*What you should do:*
Only the lines from the one containing "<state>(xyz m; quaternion" through the one containing "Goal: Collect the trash" should be printed, exactly as they appear below, with both ends included.

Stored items

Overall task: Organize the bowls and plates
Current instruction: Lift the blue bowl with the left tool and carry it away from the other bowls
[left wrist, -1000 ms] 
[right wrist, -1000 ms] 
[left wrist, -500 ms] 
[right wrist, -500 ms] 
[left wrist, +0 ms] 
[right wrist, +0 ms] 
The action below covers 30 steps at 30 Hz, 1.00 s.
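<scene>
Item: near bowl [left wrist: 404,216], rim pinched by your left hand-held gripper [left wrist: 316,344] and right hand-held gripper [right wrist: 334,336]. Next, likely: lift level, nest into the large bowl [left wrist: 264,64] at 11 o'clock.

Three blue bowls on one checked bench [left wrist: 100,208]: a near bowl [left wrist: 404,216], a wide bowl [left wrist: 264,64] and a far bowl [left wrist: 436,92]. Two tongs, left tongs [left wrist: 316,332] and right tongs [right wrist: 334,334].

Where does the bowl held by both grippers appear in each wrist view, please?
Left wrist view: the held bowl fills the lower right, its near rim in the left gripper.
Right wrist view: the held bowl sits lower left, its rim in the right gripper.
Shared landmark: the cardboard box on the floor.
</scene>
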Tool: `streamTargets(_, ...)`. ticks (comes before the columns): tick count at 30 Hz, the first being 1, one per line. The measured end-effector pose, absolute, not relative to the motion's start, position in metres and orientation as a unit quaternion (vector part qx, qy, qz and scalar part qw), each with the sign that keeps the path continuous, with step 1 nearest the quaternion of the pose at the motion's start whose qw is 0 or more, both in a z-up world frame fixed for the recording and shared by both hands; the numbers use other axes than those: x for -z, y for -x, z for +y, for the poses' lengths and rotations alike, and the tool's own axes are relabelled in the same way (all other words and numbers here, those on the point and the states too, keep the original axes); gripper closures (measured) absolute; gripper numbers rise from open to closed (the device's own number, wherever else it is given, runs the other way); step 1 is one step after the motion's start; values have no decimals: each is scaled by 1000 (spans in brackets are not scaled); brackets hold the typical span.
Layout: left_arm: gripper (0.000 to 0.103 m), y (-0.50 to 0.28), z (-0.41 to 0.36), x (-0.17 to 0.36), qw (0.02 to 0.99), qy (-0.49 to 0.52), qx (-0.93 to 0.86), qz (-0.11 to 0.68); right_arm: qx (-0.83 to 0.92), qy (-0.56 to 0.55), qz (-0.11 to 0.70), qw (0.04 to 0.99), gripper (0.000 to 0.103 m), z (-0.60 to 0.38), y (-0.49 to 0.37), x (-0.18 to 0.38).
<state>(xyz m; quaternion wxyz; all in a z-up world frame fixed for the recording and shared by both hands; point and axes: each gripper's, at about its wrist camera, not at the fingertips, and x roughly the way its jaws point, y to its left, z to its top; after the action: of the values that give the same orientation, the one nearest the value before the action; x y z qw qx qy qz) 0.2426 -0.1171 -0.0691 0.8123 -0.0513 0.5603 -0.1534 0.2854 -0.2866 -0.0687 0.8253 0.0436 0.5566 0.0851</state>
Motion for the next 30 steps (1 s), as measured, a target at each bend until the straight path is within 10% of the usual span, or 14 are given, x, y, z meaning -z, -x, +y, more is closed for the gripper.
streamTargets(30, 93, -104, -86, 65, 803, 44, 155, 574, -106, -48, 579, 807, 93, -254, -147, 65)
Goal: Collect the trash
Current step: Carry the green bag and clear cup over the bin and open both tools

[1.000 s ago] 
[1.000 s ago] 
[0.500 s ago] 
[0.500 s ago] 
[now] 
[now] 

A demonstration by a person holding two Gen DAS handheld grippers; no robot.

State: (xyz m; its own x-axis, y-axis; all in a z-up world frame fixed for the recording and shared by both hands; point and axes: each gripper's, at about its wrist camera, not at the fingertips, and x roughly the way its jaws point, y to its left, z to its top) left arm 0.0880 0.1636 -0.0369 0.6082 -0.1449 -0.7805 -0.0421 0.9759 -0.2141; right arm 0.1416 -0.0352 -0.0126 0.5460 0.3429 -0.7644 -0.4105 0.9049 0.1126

*Solution for this problem:*
<state>(xyz m; quaternion wxyz; all in a z-up world frame fixed for the recording and shared by both hands; point and axes: each gripper's, at about its wrist camera, not at the fingertips, and x roughly the way its jaws point, y to its left, z to its top; after the action: of the values that give the same orientation, the one nearest the value before the action; x y z qw qx qy qz) 0.2426 -0.1171 -0.0691 0.8123 -0.0513 0.5603 -0.1534 0.2854 -0.2866 -0.0687 0.8253 0.0436 0.5566 0.0851</state>
Motion for the next 30 steps (1 s), as measured, a target at each bend until the straight path is within 10% of the usual span, or 14 are given, x, y, z meaning -z, -x, +y, more is closed for the gripper.
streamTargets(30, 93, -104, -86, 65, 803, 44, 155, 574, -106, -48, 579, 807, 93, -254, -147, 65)
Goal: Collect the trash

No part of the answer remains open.